By: Dr. Ricky Rood, 2:25 AM GMT on September 10, 2007

Iconic Figure # 2: Vostok Ice Core and CO2


In my class I have a set of figures that I call the "iconic figures" of climate change. There are only a handful of them, and they are the figures that I think all my students should be aware of and understand. One of the exercises that I suggest for my students is to write a figure caption for each of the figures. (Perhaps an extended figure caption.)

Here is the second figure, which has been routinely mentioned by people commenting on this blog. This is the figure of carbon dioxide and temperature change as revealed from the Vostok ice core. Vostok is in East Antarctica at about 78 degrees south. Figures like this have appeared in many papers, and an excellent reference for the figure is Petit et al. (Nature, 1999). In that paper you will see curves for methane, dust, sodium, etc. Recently the record has been extended back to more than 650,000 years.

First how is this measurement made? The basic idea is that air is trapped in snow and as more and more layers of snow accumulate, the air is help in bubbles under many meters of ice. Hence, the air in the bubbles is representative of the atmosphere at the time that the snow fell. Temperature is determined by the concentration of a particular isotope of oxygen, whose concentration is correlated with temperature. (How would you validate this measurement?)

Here is a version of the figure from the Koshland Science Museum. There is excellent material in their discussion of global warming, including a lot more about ice cores.





Figure 1: Carbon dioxide (parts per million, ppm) and temperature (Fahrenheit) from the Vostok Ice Core. Recently the record has been extended back more than 650,000 years ( Siegenthalter et al., 2005, Science )

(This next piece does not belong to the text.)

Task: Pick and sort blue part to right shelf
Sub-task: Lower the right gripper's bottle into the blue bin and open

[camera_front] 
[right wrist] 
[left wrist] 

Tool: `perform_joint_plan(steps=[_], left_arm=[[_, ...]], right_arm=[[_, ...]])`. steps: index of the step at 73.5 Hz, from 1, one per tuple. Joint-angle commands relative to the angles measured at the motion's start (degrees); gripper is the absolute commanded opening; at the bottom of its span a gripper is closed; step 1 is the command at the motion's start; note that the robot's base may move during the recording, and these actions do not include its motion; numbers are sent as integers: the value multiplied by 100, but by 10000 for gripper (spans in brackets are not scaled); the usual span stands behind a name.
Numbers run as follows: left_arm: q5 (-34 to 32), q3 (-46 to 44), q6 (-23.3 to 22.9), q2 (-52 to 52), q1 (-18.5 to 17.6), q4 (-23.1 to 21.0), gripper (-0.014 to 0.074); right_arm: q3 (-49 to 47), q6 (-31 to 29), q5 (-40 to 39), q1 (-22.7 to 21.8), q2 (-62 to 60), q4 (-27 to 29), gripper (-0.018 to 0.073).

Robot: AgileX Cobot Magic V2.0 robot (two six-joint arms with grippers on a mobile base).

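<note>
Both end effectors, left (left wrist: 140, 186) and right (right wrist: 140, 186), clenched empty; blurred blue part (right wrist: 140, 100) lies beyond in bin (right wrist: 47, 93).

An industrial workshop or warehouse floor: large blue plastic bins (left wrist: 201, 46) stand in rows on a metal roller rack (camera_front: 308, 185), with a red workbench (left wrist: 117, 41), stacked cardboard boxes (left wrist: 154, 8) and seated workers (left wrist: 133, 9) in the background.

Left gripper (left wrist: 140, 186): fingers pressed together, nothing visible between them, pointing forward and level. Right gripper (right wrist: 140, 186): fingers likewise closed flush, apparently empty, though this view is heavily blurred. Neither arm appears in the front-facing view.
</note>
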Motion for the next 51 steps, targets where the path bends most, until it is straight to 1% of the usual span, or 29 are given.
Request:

What can we see from this figure? There is an oscillation between warmer and cooler states of the climate. The rise to the warm periods is more rapid than the descent into the cool periods. The carbon dioxide is higher in the warm periods and lower in the cool periods. Over the past 350,000 years (and in fact the last 650,000 years), the carbon dioxide did not exceed 300 ppm, until the last 100 years or so. Some of the shorter bumps and wiggles between the warm and cool periods are accompanied by similar changes in carbon dioxide. This figure establishes that carbon dioxide and temperature are correlated on these long time scales. It does not establish cause and effect.


There are other things that we can note about this figure based on some external information. First the great civilizations of humans only occur in the last 10,000 years or so. This is in a warm time, and humans have thrived in this warm period. The cool periods are categorized as ice ages, ages when glaciers expanded and covered large parts of the northern hemisphere. (As an aside, a year or so ago I attended a fascinating talk about the city of Sagalassos. Over the course of the seminar, there was a discussion about the people who lived in area before the city was formed. It struck me that they were living at the edge of a glacial lake that was first forming, then disappearing, as the glaciers receded. These people saw the end of the ice age.)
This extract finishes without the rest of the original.